Segundo, há número gigantesco de forças
norte-americanas já comprometidas em guerras em vários pontos do mundo, para
que os EUA possam manter grande guerra contra a Rússia no leste da Europa.
Terceiro, por hora, a opinião pública ocidental
ainda está sendo engambelada pelo servicinho da imprensa-empresa ocidental, que
continua a inflar a ficção de que os russos não passariam de “tigre de papel”.

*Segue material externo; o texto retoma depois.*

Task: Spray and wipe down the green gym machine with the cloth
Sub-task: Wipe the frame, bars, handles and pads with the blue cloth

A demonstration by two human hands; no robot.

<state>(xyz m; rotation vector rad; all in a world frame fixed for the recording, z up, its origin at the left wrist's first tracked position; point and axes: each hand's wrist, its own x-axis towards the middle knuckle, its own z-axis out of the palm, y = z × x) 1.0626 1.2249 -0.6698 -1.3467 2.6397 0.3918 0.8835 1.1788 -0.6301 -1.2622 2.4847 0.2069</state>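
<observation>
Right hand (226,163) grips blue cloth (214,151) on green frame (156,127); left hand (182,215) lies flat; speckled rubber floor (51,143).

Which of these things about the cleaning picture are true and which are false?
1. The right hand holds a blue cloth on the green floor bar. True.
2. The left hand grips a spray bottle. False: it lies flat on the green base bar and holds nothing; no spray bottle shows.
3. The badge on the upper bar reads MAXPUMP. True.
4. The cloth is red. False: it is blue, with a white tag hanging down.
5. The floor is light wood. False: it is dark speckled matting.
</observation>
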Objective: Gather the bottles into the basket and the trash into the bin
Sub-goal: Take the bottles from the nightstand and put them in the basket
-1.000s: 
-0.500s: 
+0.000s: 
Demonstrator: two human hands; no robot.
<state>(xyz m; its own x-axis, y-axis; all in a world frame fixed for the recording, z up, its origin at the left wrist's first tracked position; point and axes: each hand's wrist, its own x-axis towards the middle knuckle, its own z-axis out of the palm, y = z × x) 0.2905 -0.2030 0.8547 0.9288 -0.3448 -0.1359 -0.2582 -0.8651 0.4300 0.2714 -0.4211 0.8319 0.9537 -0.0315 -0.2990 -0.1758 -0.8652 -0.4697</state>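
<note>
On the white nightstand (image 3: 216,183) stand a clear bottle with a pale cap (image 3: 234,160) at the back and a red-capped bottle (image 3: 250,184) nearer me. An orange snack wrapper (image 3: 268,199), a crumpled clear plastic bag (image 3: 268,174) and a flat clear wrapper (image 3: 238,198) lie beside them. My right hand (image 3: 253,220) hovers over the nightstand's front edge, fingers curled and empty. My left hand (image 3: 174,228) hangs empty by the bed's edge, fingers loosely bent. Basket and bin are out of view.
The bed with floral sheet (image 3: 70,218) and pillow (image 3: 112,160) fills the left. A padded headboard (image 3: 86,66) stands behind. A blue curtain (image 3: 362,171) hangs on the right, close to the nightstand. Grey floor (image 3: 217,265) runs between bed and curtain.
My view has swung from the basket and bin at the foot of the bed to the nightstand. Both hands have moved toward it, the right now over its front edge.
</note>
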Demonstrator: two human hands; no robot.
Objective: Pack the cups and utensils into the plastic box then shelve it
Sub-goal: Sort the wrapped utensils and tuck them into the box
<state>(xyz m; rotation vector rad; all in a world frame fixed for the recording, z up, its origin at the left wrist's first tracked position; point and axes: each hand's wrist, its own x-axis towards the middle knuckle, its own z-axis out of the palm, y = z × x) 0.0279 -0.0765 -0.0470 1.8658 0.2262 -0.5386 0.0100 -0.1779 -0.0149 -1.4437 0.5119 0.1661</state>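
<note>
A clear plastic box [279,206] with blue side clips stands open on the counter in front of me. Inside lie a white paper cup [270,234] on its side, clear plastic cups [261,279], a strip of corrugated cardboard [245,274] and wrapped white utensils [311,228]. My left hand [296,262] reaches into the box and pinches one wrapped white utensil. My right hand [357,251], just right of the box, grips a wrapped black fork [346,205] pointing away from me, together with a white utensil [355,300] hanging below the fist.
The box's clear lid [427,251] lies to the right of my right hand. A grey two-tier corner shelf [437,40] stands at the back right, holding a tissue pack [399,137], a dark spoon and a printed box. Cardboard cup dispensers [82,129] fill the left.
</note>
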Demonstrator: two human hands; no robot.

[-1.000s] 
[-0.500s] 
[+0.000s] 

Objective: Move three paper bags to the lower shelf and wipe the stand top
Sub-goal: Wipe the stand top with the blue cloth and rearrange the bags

Mas no instante em que houver combates reais, europeus e norte-americanos
rapidamente começarão a pensar melhor, sobre se vale a pena morrerem tantos dos
seus, pela Ucrânia. Porque, se começar guerra real entre EUA e Rússia, todos
nós estaremos na linha de tiro (mais sobre isso, adiante).
Lembram-se
como a mesma imprensa-empresa garantia que os infelizes militares russos, mal
equipados, mal treinados, mal comandados, mal motivados jamais conseguiriam
romper a “carapaça” dos militares georgianos treinados pela OTAN?
Em segundo
lugar, temos de lembrar que nunca se podem opor forças sobre uma folha de papel
e “declarar” que “A” é mais forte que “B”. Não faz sentido. Afeganistão e
Iraque são exemplos perfeitos do tipo de conclusão errada a que pode ser
arrastado um líder político autoiludido, se começar a acreditar, ele também,
nas próprias mentiras.
Assim
sendo, sem cometer o crime dos crimes no campo político e sugerir que os
militares norte-americanos seriam invencíveis – e absolutamente não são –,
permitam-me sugerir o seguinte:
– se se
criar situação em que as forças convencionais russas estejam sob risco de serem
derrotadas, toooooooooooooooooooodos podem ter total, absoluta, certeza de que
a Rússia mobilizará suas capacidades táticas nucleares, ponto no qual a
situação escalará para um bem conhecido impasse de Guerra Fria.
A Teoria da
Contensão sugere que você responde no mesmo nível, mas não em nível superior,
contra o primeiro movimento do seu adversário. Assim sendo, um ataque nuclear
tático russo contra, digamos, a Polônia, ou mesmo contra a Ucrânia, teria de
ser respondido por ataque similar norte-americano. Mas... onde? Onde está o
equivalente russo da Polônia, para os EUA? Bielorrússia? Mais provável um
ataque russo ao Canadá, realmente pertinho dos EUA. Atacariam onde? No
Cazaquistão? Seria ridículo, é longe demais. Armênia? Obviamente não. Quero
dizer: os EUA retaliariam ONDE?
Ucrânia - região do Donbass |
Contra
forças russas no Donbass, mas é logo ali, do outro lado da fronteira. Talvez,
contra território da própria Rússia? Mas, nesse caso, o que faria a
Rússia? Atacaria a Polônia? A Alemanha? Resposta “equivalente” seria ataque no
território dos EUA, é claro, mas seria como convocar retaliação em escala
total, pelos EUA, depois do qual, inevitavelmente, viria ataque russo, também
em escala total. E, dado que um lado jamais conseguirá desarmar o outro,
estamos falando de guerra atômica à moda do Dr. Fantástico [orig. à la Dr.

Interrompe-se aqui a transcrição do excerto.